»Früher oder später müßte er doch wissen, daß wir einander angehören wollen für das ganze Leben; weshalb dann eine Zeit in Angst und Sorge verleben, die nur dem reinsten Glück gehören sollte? Glaube mir, mein süßes Herz, Dein Vater ist lange nicht so schlimm, wie Du zu denken scheinst. Auch er hat einst mit treuer Liebe um Deine Mutter geworben, und der Zeit mag er gedenken, wenn ich vor ihn trete. Außerdem stehe ich selbstständig in der Welt, und der Director Sarno, welcher meine Familie genau kennt, mag ihm bezeugen, daß er um die Zukunft seiner Tochter nicht besorgt zu sein braucht. Fürchtest Du noch, daß er Dich mir verweigern wird?«
»Ja,« hauchte Elise, während ihre Züge wieder erbleichten — »trotz alle dem; Du kennst den Vater nicht.«
»Und Deine Mutter?«
Elise stand unschlüssig vor ihm, den Blick zu Boden gesenkt. Endlich schlug sie die treuen Augen zu ihm auf und sagte mit einem gar so rührenden Blick voll Vertrauen und Liebe:
»So geh' zu ihm, Bernard — sprich mit ihm — ich vertraue Dir ganz! Wie Dir mein Herz von jetzt allein gehört, will ich mich auch von Deinem Herzen leiten lassen. Ich fühle Du hast Recht; wir dürfen kein Geheimniß vor den Eltern haben — ich wenigstens nicht, nach Allem, was sie schon für mich gethan. Gehe zu ihnen und Gott möge des Vaters Sinn lenken, daß er das Glück des Kindes, zum ersten Mal wo es in seine Hand gelegt, nicht selbst zerstört. Aber noch Eins, Bernard,« fuhr sie fort, als er sie mit sich dem Hause zu ziehen wollte — »was auch der Vater beschließt — wie auch sein Urtheil lautet — und wenn mein eigen Herz darüber brechen müßte — ich kann und darf nicht ungehorsam sein.«
»Elise!«
»Ich bleibe Dir treu,« bat die Jungfrau — »nie wird sich diese Hand in eines andern Mannes Rechte legen, aber wenn mich des Vaters Gebot an seine Seite zwingt, so werd' ich bleiben, was auch mit mir geschehe.«
»Es sei,« sagte Könnern nach einer kurzen, peinlichen Pause — »wie leicht ich aber auch vorher, als ich mich Deiner Liebe versichert wußte, dem entscheidenden Schritt entgegen ging, so schwer gehe ich jetzt, wo ich fürchten muß Dich wieder zu verlieren, in demselben Augenblick, wo ich Dich mein auf immer geglaubt. Aber die erste Bitte kann und will ich Dir nicht abschlagen — ich fühle, daß ich Dich nicht zwingen darf, wenn ich damit nicht Deinen Frieden für spätere Zeiten zerstören sollte.

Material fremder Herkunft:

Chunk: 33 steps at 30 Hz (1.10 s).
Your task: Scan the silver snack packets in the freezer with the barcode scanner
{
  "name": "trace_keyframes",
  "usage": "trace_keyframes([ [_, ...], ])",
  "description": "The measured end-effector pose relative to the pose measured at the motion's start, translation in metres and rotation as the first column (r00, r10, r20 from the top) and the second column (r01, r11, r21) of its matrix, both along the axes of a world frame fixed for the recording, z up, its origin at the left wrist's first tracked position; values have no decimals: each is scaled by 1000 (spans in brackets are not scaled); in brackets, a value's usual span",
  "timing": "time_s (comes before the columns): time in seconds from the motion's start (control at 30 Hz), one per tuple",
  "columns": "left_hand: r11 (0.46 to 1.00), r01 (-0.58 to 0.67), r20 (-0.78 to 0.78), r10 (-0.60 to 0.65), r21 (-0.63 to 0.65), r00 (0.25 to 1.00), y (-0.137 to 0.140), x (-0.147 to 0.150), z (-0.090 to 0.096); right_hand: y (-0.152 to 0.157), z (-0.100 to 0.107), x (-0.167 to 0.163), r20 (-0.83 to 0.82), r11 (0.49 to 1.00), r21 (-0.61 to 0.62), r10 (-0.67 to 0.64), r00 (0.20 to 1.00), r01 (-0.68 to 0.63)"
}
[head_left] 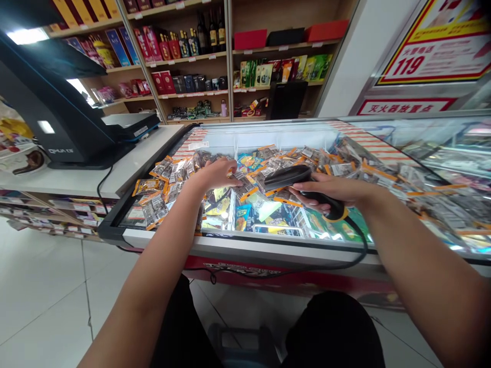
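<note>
My right hand (326, 190) grips a black handheld barcode scanner (288, 177) by its handle, with the scanner's head pointing left over the packets. A dark cord (360, 240) runs from the handle's end down along the freezer's front. To the left, my left hand (219, 174) reaches over the glass with fingers partly bent and a gap between thumb and forefinger. Beside its fingertips lies a small clear packet with orange edges (245, 188). Many similar packets (153, 207) are spread over the glass top around both hands; whether the left fingertips touch one is hard to see.
The packets lie on a chest freezer (164, 237) with bagged goods under its glass. At left, a counter (103, 176) carries a black point-of-sale terminal (57, 112). Stocked shelves (192, 59) stand behind. A dark stool (245, 342) is below, between my legs.
</note>
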<state>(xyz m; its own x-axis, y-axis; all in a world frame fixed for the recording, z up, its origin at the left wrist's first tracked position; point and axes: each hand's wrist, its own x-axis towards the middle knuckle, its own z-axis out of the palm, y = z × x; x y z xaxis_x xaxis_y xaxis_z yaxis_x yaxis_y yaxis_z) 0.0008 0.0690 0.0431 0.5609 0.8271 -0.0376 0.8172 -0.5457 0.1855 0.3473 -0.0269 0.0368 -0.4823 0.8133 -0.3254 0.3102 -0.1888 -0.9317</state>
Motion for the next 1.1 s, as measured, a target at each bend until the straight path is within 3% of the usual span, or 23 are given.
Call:
trace_keyframes([
  [0.17, 999, 37, 36, -36, -35, 999, -5, -10, 3, 5, -1, 2, -45, 997, 33, -73, 996, 75],
  [0.37, 978, 38, -11, -41, -203, 999, -9, -10, 9, 9, 5, 2, -126, 980, 92, -163, 978, 176],
  [0.7, 967, 244, 120, -235, -67, 964, -11, 24, -6, 6, 5, -1, -85, 971, 84, -218, 972, 225],
  [0.8, 992, 126, 118, -126, 9, 985, -9, 8, 0, 5, 7, -1, -97, 967, 63, -240, 966, 247],
  [0.93, 979, -188, -51, 193, 83, 980, -5, -23, 9, 4, 8, -2, -90, 964, 32, -259, 962, 262],
  [1.1, 990, -139, -179, 131, -31, 975, -7, -35, 12, 5, 6, -1, -86, 972, 49, -225, 970, 230],
])
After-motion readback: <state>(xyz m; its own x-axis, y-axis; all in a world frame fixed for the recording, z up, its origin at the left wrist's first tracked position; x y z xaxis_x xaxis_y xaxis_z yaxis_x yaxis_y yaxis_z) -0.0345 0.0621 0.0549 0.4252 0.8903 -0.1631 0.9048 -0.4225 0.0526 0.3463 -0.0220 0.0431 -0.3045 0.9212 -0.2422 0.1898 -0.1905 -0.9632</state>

Ich will allein Dein Glück — und daß ich nur das will, kann ich Dir jetzt beweisen.«
»Ach, Bernard,« sagte das junge Mädchen traurig — »nur an Deiner Seite find' ich das, und gehst Du von mir, ist es doch vorbei — aber trotzdem danke ich Dir — danke ich Dir recht von Herzen für Deine Liebe, welche Du mir jetzt stärker als vorher gezeigt — und nun zum Vater, daß wir unsere Bitten dort vereinen.«
Schon vor einiger Zeit hatten sie draußen vor dem Garten wildes Pferdegestampfe und Stimmen gehört, aber, zu sehr mit sich selber beschäftigt, nicht weiter darauf geachtet. Jetzt eben hatte sich das wiederholt, und sie blieben horchend stehen. Könnern dachte an sein eigenes Pferd, ob sich das vielleicht losgerissen haben könnte, aber das war fest und sicher angebunden — vielleicht waren es trunkene Colonisten, die hier dem Städtchen zujagten — was kümmerte es sie — Seite an Seite, Könnern seinen rechten Arm um der Geliebtem Schulter geschlagen, schritten sie langsam den Kiesweg an der Hecke entlang hin, welcher dem Hause zuführte. Kaum aber waren sie in der Nähe der Thür angelangt, die hinaus in's Freie führte und stets sorgfältig verriegelt gehalten wurde, als ein paar heftige Stöße dagegen erfolgten und eine Stimme draußen, welche Könnern bekannt schien, um Einlaß bat.